Strap, a human data and mHealth data science and analytics company, insists that “encryption and obfuscation working in the Internet of Things space is paramount to reliability and quality of service.” Co-founder and COO Patrick Henshaw explains: “In order to provide not only a level of service but to maintain our data's integrity, we have to be able to encrypt and maintain compliance with the latest security measures and encryption standards applicable to not only the industry itself, but in our case, to the extent of [complying with stringent health care regulations].”

Despite the prevalence of IoT and the importance of securing it, some state and federal policymakers insist on weakening encryption. Critics say they appreciate encryption and the very important role it plays in today’s digital ecosystem, but they argue that it is a favored tool of bad actors and is hurting criminal investigations. Some have even gone so far as to introduce legislation that would force developers to deliberately undermine their software security, which runs counter to market demands and industry best practices. If these bills become law, they would actually make an untold number of Americans less secure.

While their goals to keep the nation safe are noble, policymakers pursuing avenues to disrupt encryption will be met with dead ends. In 2016, there is no tradeoff to be had. Robust encryption, whether employed in smartphones or IoT, is here to stay, and for good reason: consumers demand strong security. A recent study showed that the biggest threat to the adoption of smart home technologies are hacking concerns, with 92 percent of consumers worried about exposing personal data to hackers.

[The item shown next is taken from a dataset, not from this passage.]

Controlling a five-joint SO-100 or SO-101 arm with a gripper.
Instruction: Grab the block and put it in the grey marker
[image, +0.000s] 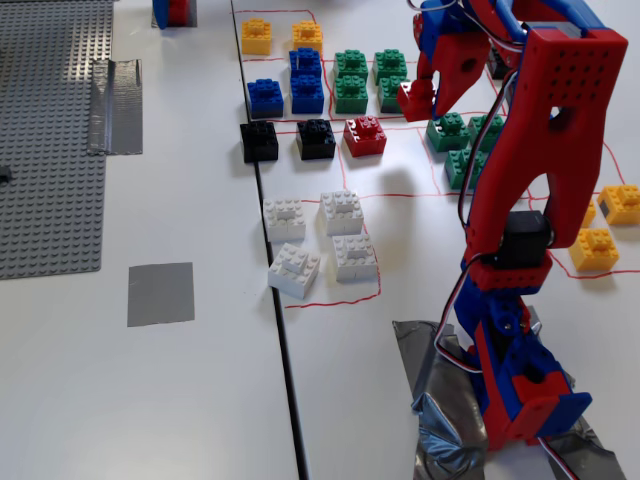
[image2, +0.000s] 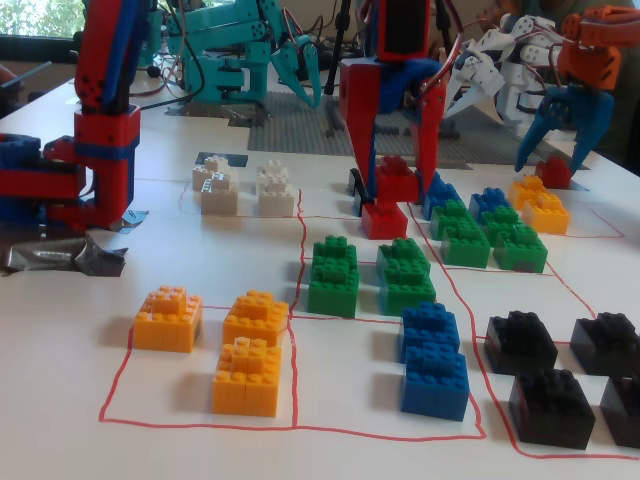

Since our country’s inception, the United States has nurtured and celebrated the bright minds who change the world. The country that helped a man harness electricity also helped another light up the night. The country that helped a pair of brothers take to the sky was also the first to put humans on the moon. The country that created the internet also helped a woman invent the first computer code translator. Each of these was accomplished, in no small part, because our policymakers refused to give in to hysteria and the unknown and instead encouraged innovators to tinker, create, and take risks.  

As we transition into a new chapter where the internet isn’t simply a way to communicate, entertain, or do business, but rather a way to live, it is imperative that policymakers take a similar approach to this budding sector. Creators, tinkerers, and risk-takers built the United States into the world’s innovative hub, and because of their efforts, people here and abroad are enjoying longer, healthier, and more prosperous lives. Weakening encryption in the name of “security” threatens to undo this incredible progress. In today’s digital ecosystem, all of our things — smartphones, wearables, smart toilets, thermostats, or cars — must be encrypted if the sector is to grow and change the world.